THE DATA
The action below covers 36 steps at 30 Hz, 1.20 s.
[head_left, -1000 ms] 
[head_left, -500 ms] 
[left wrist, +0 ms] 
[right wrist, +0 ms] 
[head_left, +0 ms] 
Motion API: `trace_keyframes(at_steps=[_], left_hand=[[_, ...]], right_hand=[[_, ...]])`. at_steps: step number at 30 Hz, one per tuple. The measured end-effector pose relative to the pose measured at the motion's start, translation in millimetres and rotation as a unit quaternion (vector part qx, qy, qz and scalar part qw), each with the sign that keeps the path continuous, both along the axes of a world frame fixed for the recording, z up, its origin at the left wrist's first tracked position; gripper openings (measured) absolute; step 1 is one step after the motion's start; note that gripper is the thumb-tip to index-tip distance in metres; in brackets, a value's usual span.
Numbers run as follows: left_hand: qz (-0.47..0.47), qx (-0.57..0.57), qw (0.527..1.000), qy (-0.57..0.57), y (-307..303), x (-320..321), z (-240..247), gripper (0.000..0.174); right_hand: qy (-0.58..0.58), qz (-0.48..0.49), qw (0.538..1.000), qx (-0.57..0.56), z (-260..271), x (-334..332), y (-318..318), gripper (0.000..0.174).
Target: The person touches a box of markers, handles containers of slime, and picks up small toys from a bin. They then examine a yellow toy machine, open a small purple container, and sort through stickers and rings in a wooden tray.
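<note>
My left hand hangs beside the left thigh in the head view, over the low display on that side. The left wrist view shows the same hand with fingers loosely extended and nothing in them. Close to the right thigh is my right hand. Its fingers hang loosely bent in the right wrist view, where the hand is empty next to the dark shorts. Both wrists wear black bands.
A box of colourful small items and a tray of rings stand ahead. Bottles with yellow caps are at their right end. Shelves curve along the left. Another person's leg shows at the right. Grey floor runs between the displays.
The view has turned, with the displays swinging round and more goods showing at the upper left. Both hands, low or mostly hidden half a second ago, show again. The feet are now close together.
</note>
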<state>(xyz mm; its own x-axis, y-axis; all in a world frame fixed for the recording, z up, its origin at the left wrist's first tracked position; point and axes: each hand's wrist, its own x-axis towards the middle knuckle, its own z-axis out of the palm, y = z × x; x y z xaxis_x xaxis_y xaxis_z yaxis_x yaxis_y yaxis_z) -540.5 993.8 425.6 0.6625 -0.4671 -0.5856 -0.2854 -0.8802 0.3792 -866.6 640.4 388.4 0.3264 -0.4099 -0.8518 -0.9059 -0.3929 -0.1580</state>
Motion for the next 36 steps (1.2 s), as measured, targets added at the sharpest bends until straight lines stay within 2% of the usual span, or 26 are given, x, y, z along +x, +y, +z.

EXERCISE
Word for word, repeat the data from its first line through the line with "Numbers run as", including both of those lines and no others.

COMPLETED TASK
The action below covers 36 steps at 30 Hz, 1.20 s.
[head_left, -1000 ms] 
[head_left, -500 ms] 
[left wrist, +0 ms] 
[right wrist, +0 ms] 
[head_left, +0 ms] 
Motion API: `trace_keyframes(at_steps=[_], left_hand=[[_, ...]], right_hand=[[_, ...]])`. at_steps: step number at 30 Hz, one per tuple. The measured end-effector pose relative to the pose measured at the motion's start, translation in millimetres and rotation as a unit quaternion (vector part qx, qy, qz and scalar part qw), each with the sign that keeps the path continuous, both along the axes of a world frame fixed for the recording, z up, its origin at the left wrist's first tracked position; gripper openings (measured) absolute; step 1 is one step after the motion's start; note that gripper is the thumb-tip to index-tip distance in metres; in brackets, a value's usual span.
Numbers run as follows: left_hand: qz (-0.47..0.47), qx (-0.57..0.57), qw (0.527..1.000), qy (-0.57..0.57), y (-307..303), x (-320..321), z (-240..247), gripper (0.000..0.174); right_hand: qy (-0.58..0.58), qz (-0.48..0.49), qw (0.538..1.000), qx (-0.57..0.56), z (-260..271), x (-334..332), y (-318..318), gripper (0.000..0.174).

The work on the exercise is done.